Special vdev: metadata and small blocks can be your hidden win

If your pool is HDD-based, consider a special vdev (on SSD) for metadata and small blocks. Databases create metadata churn: indirect blocks, directory structures, space maps. Putting those on fast media can reduce latency and improve consistency.

But: special vdev is not optional redundancy. If it dies and it’s not redundant, you can lose the pool. Treat it like a top-tier vdev with proper mirroring.

Primarycache/secondarycache: stop double-caching yourself into swaps

MySQL already has a buffer pool. ZFS has ARC and potentially L2ARC. If you cache everything twice, you waste RAM and increase eviction churn under bursts.

Many shops set primarycache=metadata on the MySQL dataset to avoid ARC caching data pages that InnoDB already caches, while keeping metadata hot. This can help stabilize memory usage. It’s not universal; measure your read patterns.

Ashift and vdev layout: the “you can’t tune your way out of geometry” rule

If your pool is built with the wrong sector alignment (ashift too small), you can suffer write amplification forever. If your vdev layout is built for capacity instead of IOPS (for example, wide RAIDZ for a latency-sensitive OLTP database), you can get predictable pain.

Opinionated rule: for latency-sensitive MySQL, mirrored vdevs are the default choice unless you have a very clear reason not to. RAIDZ can work, but it makes small random writes harder and rebuild behavior more complex.

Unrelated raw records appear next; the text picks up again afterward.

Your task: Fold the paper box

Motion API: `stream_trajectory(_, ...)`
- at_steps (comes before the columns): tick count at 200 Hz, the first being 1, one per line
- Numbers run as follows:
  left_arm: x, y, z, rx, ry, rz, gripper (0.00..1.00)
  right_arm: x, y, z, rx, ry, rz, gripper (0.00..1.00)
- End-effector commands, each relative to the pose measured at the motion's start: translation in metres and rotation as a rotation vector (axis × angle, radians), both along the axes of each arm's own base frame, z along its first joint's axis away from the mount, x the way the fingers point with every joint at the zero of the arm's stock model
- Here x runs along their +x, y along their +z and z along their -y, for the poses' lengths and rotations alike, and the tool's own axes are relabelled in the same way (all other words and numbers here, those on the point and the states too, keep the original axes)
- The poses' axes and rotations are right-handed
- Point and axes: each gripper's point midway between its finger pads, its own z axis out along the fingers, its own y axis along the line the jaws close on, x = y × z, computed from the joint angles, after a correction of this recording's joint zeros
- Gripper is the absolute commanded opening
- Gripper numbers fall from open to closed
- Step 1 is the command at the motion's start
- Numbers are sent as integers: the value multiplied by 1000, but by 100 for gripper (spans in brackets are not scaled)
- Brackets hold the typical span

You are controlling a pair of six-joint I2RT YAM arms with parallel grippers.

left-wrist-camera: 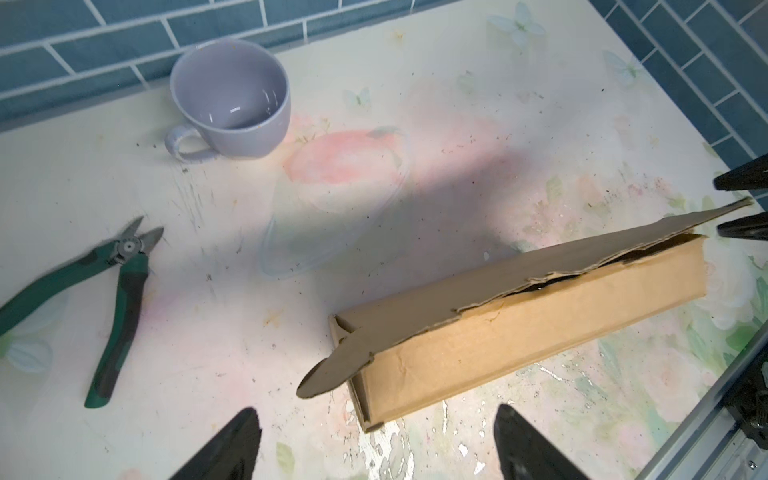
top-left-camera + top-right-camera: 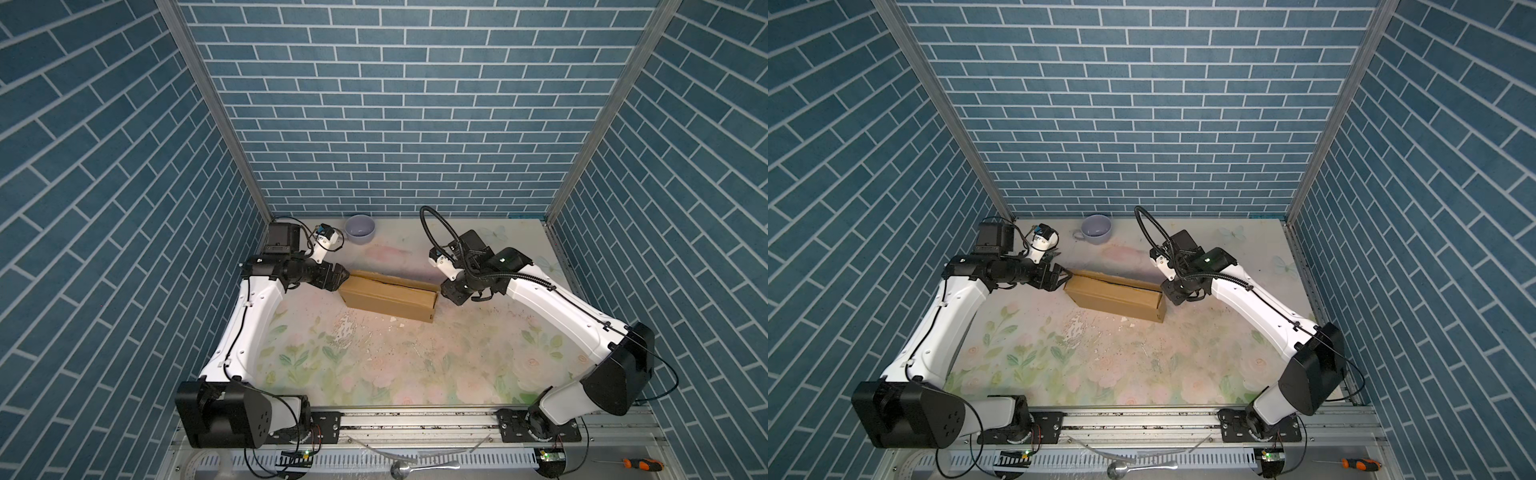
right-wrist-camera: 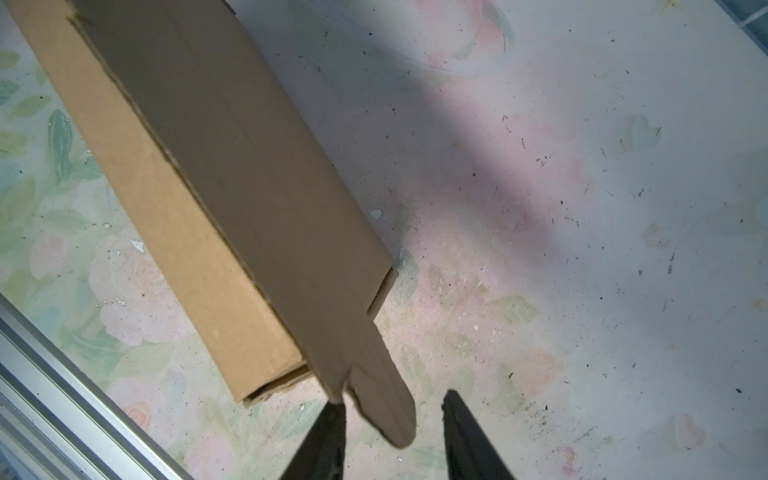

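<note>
Fingertips of our right end effector [image 3: 392,400] sit closest, spread apart, with the rounded tab of the paper box [image 3: 232,174] between them, not pinched. We see the box lying mid-worktop [image 2: 415,365] between both arms, its top flap ajar. Our left end effector [image 1: 374,444] stands wide apart at the other end. Beyond lie green pliers [image 1: 116,291] and a lilac cup [image 1: 230,99].

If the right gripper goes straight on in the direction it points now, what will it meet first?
Most likely the rounded tab at the nearest end of the paper box: the right wrist view shows it between the parted jaws of the right gripper. Depth is unclear, though.
</note>
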Motion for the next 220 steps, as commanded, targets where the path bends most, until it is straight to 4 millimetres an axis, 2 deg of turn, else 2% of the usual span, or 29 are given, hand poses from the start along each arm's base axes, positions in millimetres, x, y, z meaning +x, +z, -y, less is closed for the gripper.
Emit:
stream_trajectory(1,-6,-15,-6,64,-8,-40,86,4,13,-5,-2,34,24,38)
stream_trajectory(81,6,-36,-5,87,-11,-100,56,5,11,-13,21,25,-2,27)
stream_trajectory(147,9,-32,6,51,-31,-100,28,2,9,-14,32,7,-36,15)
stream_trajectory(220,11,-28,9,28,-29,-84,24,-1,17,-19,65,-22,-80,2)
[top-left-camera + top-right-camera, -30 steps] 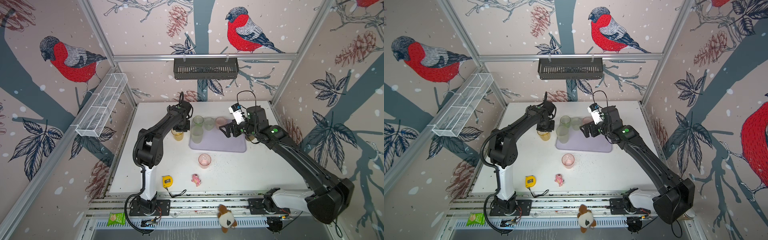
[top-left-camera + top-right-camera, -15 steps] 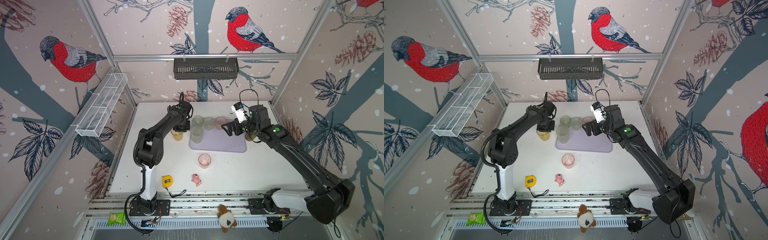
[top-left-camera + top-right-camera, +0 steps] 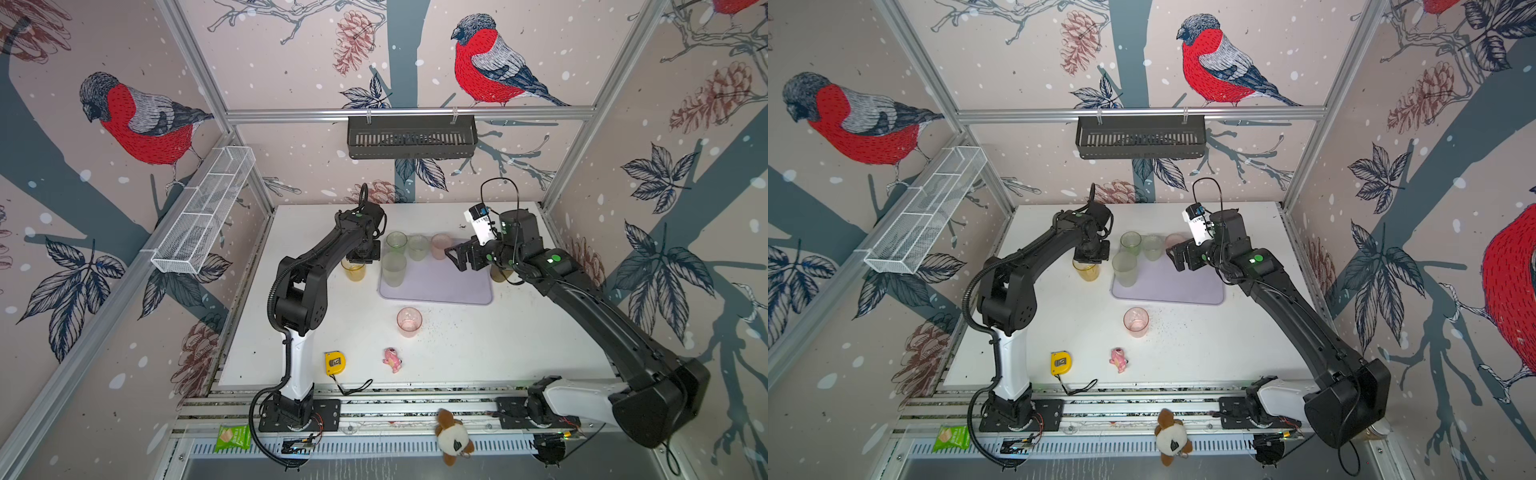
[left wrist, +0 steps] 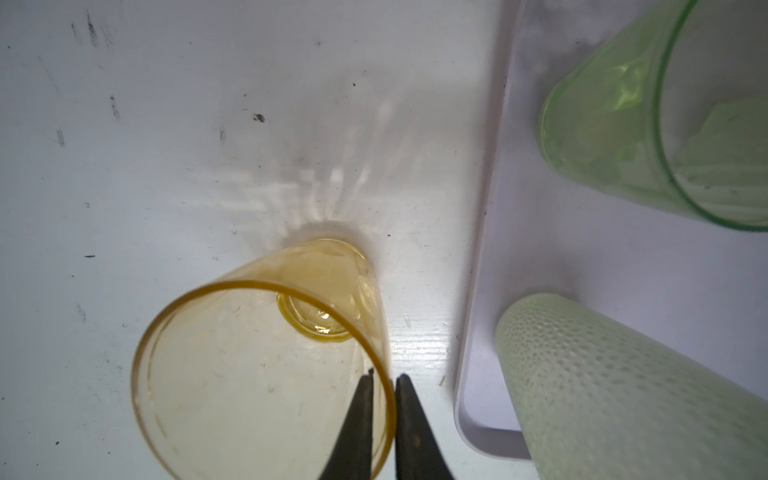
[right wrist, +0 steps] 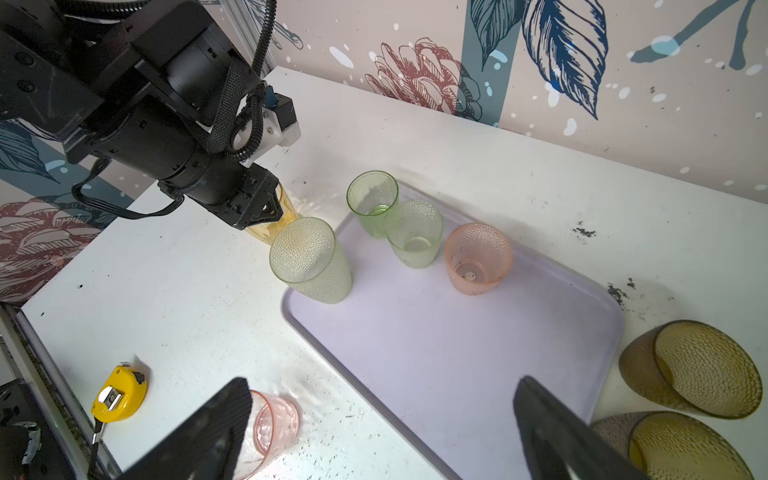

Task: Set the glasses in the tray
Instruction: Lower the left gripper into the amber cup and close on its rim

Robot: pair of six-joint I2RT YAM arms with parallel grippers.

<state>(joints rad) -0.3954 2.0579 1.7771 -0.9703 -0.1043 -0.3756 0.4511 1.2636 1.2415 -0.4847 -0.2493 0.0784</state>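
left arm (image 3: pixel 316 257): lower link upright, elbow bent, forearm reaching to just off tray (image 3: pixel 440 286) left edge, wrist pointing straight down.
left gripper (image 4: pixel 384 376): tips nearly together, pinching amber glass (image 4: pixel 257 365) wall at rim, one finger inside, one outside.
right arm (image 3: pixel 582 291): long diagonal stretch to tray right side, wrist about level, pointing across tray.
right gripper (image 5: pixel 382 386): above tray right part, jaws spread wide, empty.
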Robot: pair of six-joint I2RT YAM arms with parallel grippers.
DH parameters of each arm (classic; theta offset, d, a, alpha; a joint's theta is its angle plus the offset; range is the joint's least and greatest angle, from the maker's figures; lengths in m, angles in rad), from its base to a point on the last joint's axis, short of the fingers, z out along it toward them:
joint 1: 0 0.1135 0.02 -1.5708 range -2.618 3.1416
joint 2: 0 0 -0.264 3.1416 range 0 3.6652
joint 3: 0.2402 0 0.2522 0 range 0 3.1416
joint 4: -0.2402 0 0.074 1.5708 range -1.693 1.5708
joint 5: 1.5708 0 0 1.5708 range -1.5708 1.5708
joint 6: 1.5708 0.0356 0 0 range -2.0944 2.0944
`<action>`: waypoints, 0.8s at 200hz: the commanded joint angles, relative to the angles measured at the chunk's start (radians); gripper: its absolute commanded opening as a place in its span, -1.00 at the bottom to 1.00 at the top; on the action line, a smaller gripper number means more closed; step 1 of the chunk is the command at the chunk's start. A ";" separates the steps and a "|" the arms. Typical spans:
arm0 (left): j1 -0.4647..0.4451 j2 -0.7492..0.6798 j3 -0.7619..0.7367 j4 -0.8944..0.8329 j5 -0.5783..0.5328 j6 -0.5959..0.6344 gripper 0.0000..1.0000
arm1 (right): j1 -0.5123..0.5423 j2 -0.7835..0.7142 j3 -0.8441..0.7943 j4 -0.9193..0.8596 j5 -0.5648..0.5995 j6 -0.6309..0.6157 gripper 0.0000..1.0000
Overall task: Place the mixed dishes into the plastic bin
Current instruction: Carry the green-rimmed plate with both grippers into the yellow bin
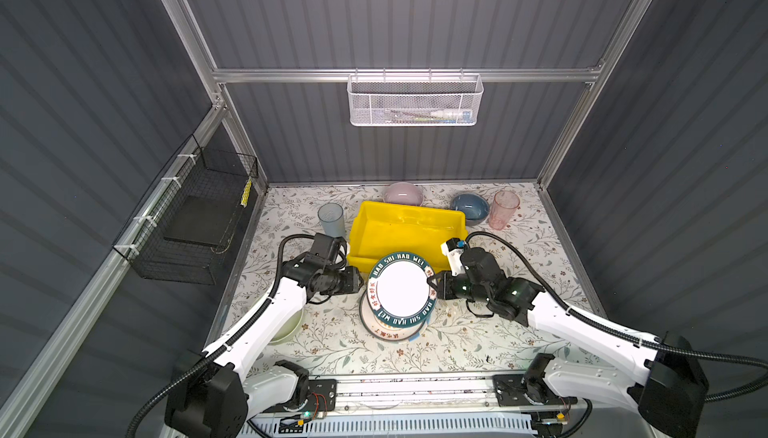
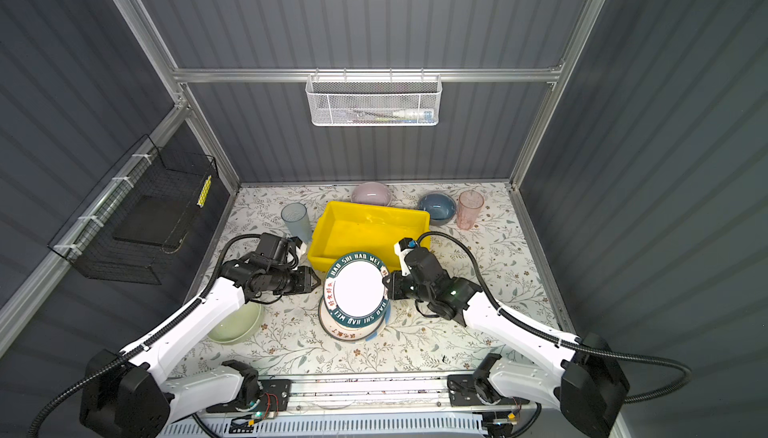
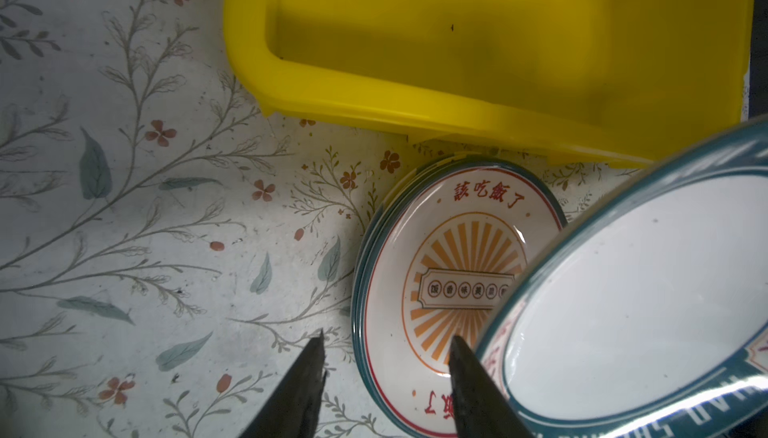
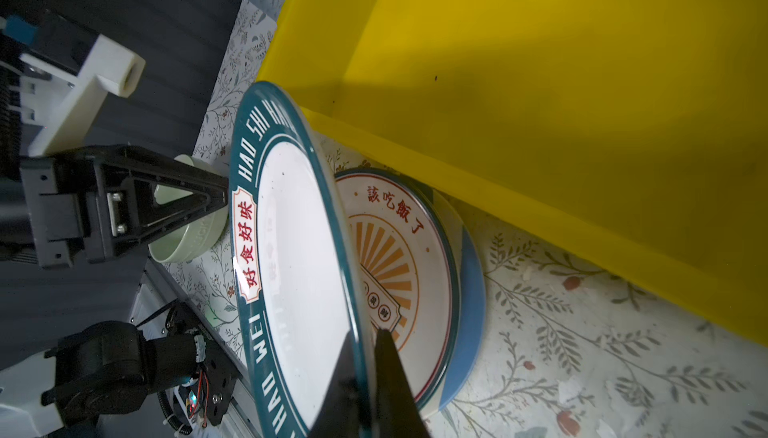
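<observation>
My right gripper (image 1: 432, 286) (image 4: 365, 334) is shut on the rim of the green-rimmed lettered plate (image 1: 401, 288) (image 2: 357, 286) (image 4: 299, 248). The plate is lifted and tilted over the stack, just in front of the yellow plastic bin (image 1: 415, 209) (image 3: 374, 82) (image 4: 540, 124), which holds nothing. Below it lies the orange sunburst plate (image 3: 457, 248) (image 4: 399, 257), and a blue plate (image 4: 469, 311) lies under that one. My left gripper (image 1: 360, 283) (image 3: 386, 338) stands open at the lifted plate's left edge and holds nothing.
Behind the bin sit a lilac bowl (image 1: 402, 194), a dark blue bowl (image 1: 469, 207) and a pink tumbler (image 1: 503, 209). A blue tumbler (image 1: 331, 219) stands left of the bin. A pale green bowl (image 2: 235, 323) lies under my left arm. A black wire basket (image 1: 195, 215) hangs on the left wall.
</observation>
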 commanded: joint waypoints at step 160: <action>0.151 0.437 0.443 0.008 -0.155 0.261 -0.02 | -0.212 0.490 0.543 -0.043 0.207 0.071 -1.00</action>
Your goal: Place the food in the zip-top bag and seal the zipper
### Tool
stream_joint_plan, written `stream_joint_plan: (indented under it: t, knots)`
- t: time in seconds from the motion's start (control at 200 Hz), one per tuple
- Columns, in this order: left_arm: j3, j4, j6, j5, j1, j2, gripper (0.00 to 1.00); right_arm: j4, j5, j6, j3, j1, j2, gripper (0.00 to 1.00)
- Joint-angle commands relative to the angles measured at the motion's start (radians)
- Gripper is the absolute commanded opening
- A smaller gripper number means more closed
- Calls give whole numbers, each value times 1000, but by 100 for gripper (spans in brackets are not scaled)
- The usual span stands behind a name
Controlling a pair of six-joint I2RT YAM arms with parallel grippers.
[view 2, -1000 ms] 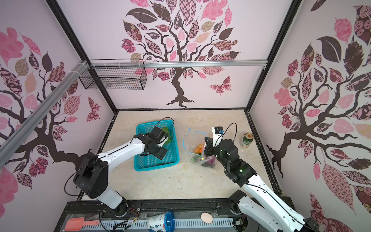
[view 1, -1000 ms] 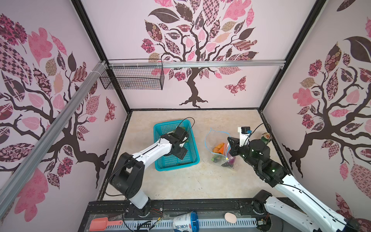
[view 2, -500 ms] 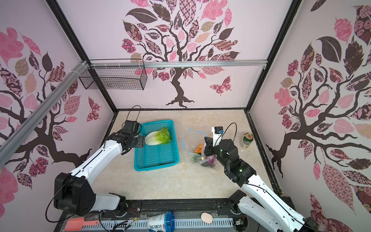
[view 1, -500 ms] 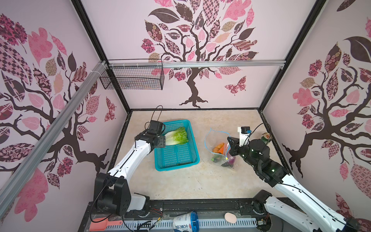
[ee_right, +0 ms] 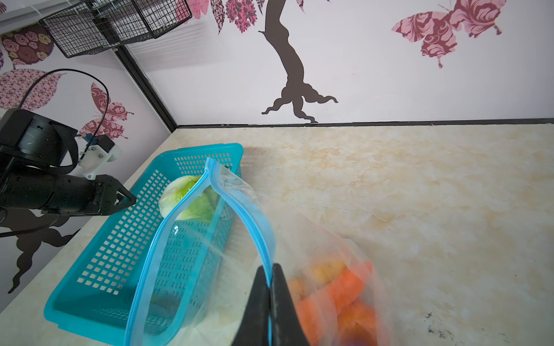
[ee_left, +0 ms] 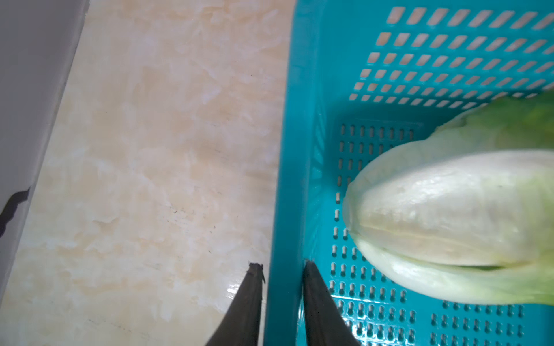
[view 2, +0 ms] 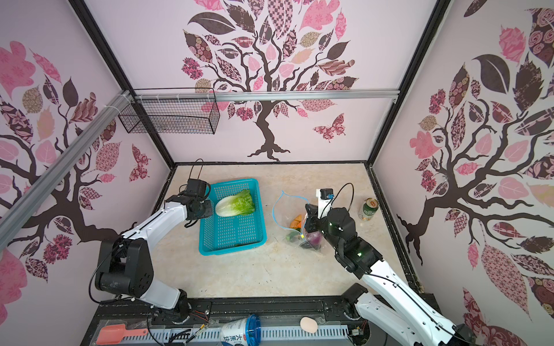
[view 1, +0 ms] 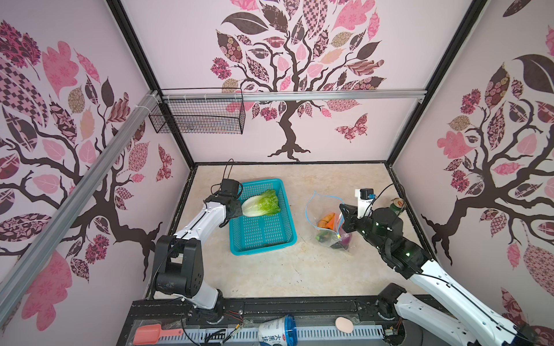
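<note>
Zip-top bag (view 1: 326,230) sits right of centre on the counter (view 1: 299,269), mouth gaping toward the far side, not sealed. Teal basket (view 1: 263,232) is to its left, apart from it. Lettuce (view 1: 262,203) lies in the basket's far half, white stem pointing left; it's the only food I can see outside the bag. Change: a second ago the left arm was reaching over the basket interior with jaws wide, covering the lettuce. It has since swung out to the basket's left wall and the left end effector (ee_left: 283,268) has closed down astride that wall, one finger inside and one outside, apparently pinching it. So the lettuce was not picked up. My read: it's going for the basket itself, to drag or tip it toward the bag. The right arm hasn't moved: right end effector (ee_right: 270,266) is clamped on the bag's mouth edge, holding it up and open. Carrot (view 1: 328,220), something purple and something green are already inside. Zipper (ee_right: 254,227) is fully parted; sealing waits on the lettuce.
</note>
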Motion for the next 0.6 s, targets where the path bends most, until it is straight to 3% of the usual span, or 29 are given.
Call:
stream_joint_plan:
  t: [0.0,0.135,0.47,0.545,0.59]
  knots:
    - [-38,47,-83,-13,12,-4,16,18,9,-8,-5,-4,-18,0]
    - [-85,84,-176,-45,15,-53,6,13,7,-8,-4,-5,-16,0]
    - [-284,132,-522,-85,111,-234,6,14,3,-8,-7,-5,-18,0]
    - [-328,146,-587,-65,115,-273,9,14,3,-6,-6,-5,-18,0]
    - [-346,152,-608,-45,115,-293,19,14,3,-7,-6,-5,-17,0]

MySQL/InnoDB knobs that interact with ZFS

Durability settings: make the risk explicit

The biggest write-burst latency lever in MySQL is how often you force durable flushes:

  • innodb_flush_log_at_trx_commit=1: durable redo every commit. Best safety, highest sync pressure.
  • innodb_flush_log_at_trx_commit=2: flush to OS every commit, fsync once per second. Less sync pressure; risk up to 1s of transactions on crash.
  • sync_binlog=1: fsync binlog every commit. Strong replication correctness; sync pressure.

If you choose to relax these, do it as a business decision, not a midnight performance hack. For many companies, losing up to one second of data is acceptable for some systems (analytics staging) and unacceptable for others (money, inventory, auth).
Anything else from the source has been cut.